Le risque d’instruire

Refonder l'école, comme le proclame le nouveau gouvernement, c'est peut-être prendre le risque de revenir à un socle fondamental : l'instruction, au sens de Condorcet.

Le nouveau gouvernement considère l’Education nationale comme une priorité. Ce discours, de gauche à droite, abreuve notre démocratie depuis des décennies. Le débat sempiternel sur les moyens de l’Education nationale masque souvent la finalité de l’école. L’école est d’abord un lieu étrange pour l’enfant. L’établissement scolaire ouvre le cercle étroit de la famille, la jeunesse y affronte la diversité des origines et des éducations. L’enseignant offre à l’élève une vision neuve. Derrière ce cadre général apparaît la mission de l’école : l’accès au savoir pour tous.

En démocratie – régime politique né de la conversation - le rôle de l’école consiste à instruire. C'est-à-dire préparer, donner des outils à l’esprit ; et d’abord les bases du langage et de l’écriture. Née du tumulte de la Révolution française, la notion d’école républicaine, affranchie des dogmes, est exposée avec une pertinence éclatante chez Condorcet (1743-1794), salué par le travail de Bernard Jolibert.

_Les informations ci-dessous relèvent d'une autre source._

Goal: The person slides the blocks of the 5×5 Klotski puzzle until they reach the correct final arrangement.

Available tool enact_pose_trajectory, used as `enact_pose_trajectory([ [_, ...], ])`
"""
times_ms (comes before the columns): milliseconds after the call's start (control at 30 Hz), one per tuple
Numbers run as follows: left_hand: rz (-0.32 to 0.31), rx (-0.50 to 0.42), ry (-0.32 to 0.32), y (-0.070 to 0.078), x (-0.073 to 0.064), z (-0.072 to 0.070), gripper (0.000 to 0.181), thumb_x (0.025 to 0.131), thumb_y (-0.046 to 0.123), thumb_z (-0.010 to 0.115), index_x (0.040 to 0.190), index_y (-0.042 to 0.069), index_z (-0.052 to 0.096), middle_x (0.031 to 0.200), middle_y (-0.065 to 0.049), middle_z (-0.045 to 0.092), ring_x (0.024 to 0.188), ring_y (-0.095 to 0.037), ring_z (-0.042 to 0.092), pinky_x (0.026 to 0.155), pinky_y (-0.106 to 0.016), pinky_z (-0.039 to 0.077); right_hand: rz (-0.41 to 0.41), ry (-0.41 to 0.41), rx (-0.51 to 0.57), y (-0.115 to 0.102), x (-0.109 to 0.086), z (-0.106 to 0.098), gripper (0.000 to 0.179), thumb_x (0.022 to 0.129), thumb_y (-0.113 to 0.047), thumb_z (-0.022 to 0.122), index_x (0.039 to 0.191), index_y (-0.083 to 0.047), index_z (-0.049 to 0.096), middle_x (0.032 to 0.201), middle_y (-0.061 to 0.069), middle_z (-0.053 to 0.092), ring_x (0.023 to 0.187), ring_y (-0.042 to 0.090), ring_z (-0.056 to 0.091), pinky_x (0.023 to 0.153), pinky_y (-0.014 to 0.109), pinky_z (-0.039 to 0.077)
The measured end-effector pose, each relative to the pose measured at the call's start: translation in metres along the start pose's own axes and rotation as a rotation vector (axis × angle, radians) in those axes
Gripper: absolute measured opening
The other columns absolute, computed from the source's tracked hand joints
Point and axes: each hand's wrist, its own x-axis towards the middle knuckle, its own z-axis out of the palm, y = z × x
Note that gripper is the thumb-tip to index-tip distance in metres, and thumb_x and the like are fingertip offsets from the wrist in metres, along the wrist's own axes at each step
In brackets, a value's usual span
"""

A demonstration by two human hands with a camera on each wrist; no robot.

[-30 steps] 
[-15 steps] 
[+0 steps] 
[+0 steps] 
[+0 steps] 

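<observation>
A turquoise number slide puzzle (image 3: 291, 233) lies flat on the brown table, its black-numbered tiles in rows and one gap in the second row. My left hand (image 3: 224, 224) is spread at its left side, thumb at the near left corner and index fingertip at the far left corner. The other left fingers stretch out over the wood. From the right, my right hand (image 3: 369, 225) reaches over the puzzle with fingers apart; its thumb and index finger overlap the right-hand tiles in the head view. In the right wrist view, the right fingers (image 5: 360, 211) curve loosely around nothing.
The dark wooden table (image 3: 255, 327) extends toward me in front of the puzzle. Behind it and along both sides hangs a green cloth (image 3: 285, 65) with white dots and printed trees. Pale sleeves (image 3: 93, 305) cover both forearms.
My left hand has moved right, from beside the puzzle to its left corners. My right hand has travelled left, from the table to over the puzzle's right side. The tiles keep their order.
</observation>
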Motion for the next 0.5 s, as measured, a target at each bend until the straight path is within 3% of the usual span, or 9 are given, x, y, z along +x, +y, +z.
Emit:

Les professeurs de la République sont censés former des citoyens libres et responsables, capables de faire des choix, maîtres de leur vie, doués de réflexion et, au fond, aptes à discuter avec tous les pouvoirs – politique, économique, syndical, religieux, scientifique.

Instruire n’est pas seulement éduquer (qui signifie "élever, former et conduire", selon l’étymologie latine). A l’école, instruire présuppose exigence et rigueur, compétence et vocation des « instructeurs », et ouverture sur le monde sans parti pris ni asservissement aux modes du monde. Peut-on former à la pédagogie ? Les dernières décennies nous laissent dubitatifs. Les nouvelles technologies changent la donne, dira-t-on. Mais certainement pas la mission fondamentale de l’école. Internet n'est qu'un nouveau lieu étrange, devenu lui-même un objet d’instruction.

Instruire est une mission qui requiert un certain conservatisme : pas question de transformer l’école en simple espace de « vivre ensemble » où l’on enseignerait uniquement comment se « comporter correctement » afin de garantir la paix sociale. L'Education nationale ne formerait alors que des consommateurs du système en place. L’Histoire montre à quel point « l’ordre de la cité » peut passer par le "simple" endoctrinement des masses. En France, après la défaite de 1870, on faisait défiler les écoliers avec des fusils de bois pour galvaniser l’esprit de revanche sur le vainqueur allemand ; la préoccupation des dirigeants de l'époque détruisait ainsi l'esprit même de l'école...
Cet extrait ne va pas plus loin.